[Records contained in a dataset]
______________________________

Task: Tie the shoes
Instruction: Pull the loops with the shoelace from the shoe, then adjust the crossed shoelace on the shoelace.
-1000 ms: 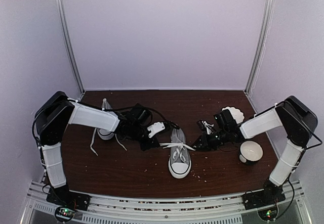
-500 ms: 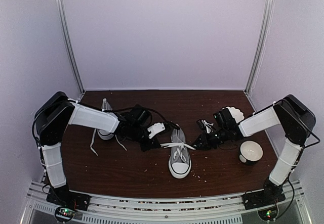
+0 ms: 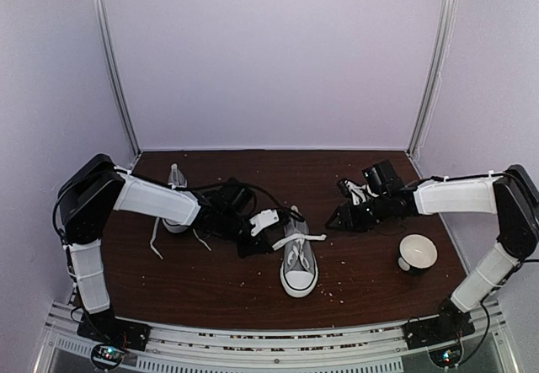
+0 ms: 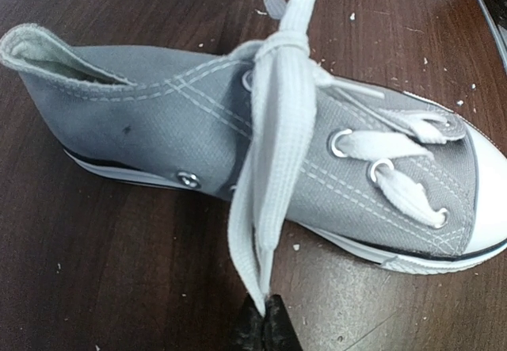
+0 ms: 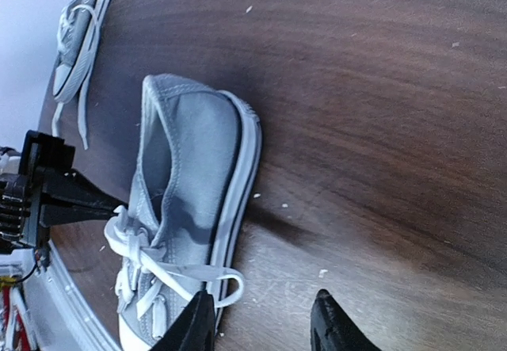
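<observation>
Nearest the arm bases, one grey sneaker (image 3: 298,263) stands upright on the dark brown desk (image 3: 210,293), a little right of centre. Its white toe cap points toward the near edge and its heel toward the far wall. Small pale crumbs (image 3: 341,291) are scattered on the wood around it. To the right, well apart from the sneaker, sits a white cup (image 3: 417,253).

Just beyond the sneaker's middle, the left end effector (image 4: 265,331) reaches in from the left. Its dark fingertips are pressed together on the end of a flat white lace (image 4: 273,129). The lace runs from that pinch up over the side of the sneaker to a crossing at the top eyelets, and a short loop sticks out past it. The lower eyelets are laced in white.

On the other side, the right end effector (image 5: 261,323) hovers to the right of the sneaker's heel. Its two black fingers stand apart with only bare desk between them, gripping nothing. A small loop of lace lies just beside its finger on the sneaker's side, and whether the two touch cannot be told.

Farther back on the left, the second sneaker (image 5: 78,38) lies near the far left corner. The left arm partly hides it in the top view, and its loose laces (image 3: 156,240) trail toward the near side.
</observation>
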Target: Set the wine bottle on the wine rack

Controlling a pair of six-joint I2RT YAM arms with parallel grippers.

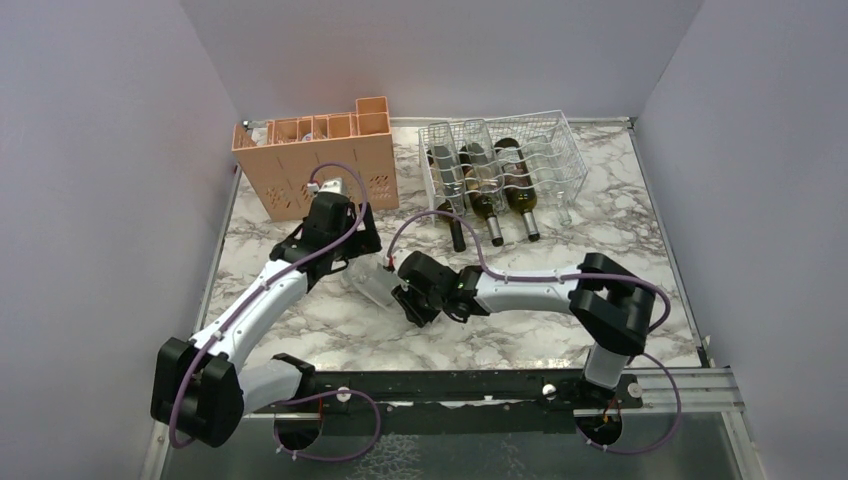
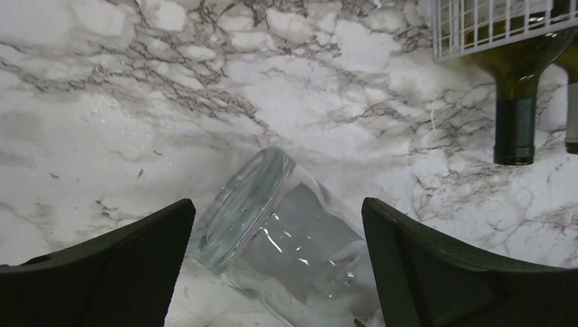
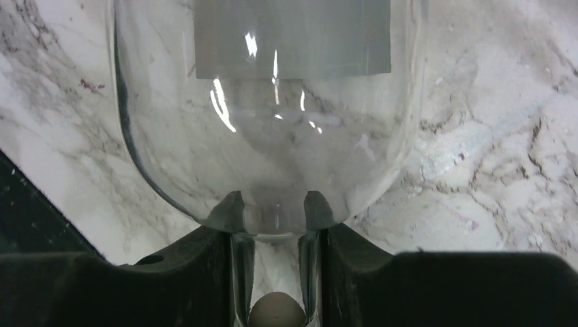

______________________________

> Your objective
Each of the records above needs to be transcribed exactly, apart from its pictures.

> Problem solution
Task: Tie the shoes
Instruction: Pull the loops with the shoelace from the shoe, then adjust the crossed shoelace on the shoelace.
-1000 ms: 
-500 ms: 
+0 ms: 
+0 ms: 
+0 ms: 
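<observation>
Nearest the arm bases, one grey sneaker (image 3: 298,263) stands upright on the dark brown desk (image 3: 210,293), a little right of centre. Its white toe cap points toward the near edge and its heel toward the far wall. Small pale crumbs (image 3: 341,291) are scattered on the wood around it. To the right, well apart from the sneaker, sits a white cup (image 3: 417,253).

Just beyond the sneaker's middle, the left end effector (image 4: 265,331) reaches in from the left. Its dark fingertips are pressed together on the end of a flat white lace (image 4: 273,129). The lace runs from that pinch up over the side of the sneaker to a crossing at the top eyelets, and a short loop sticks out past it. The lower eyelets are laced in white.

On the other side, the right end effector (image 5: 261,323) hovers to the right of the sneaker's heel. Its two black fingers stand apart with only bare desk between them, gripping nothing. A small loop of lace lies just beside its finger on the sneaker's side, and whether the two touch cannot be told.

Farther back on the left, the second sneaker (image 5: 78,38) lies near the far left corner. The left arm partly hides it in the top view, and its loose laces (image 3: 156,240) trail toward the near side.
</observation>
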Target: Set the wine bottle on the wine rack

Controlling a pair of six-joint I2RT YAM arms with parallel grippers.

The exercise is complete with this answer.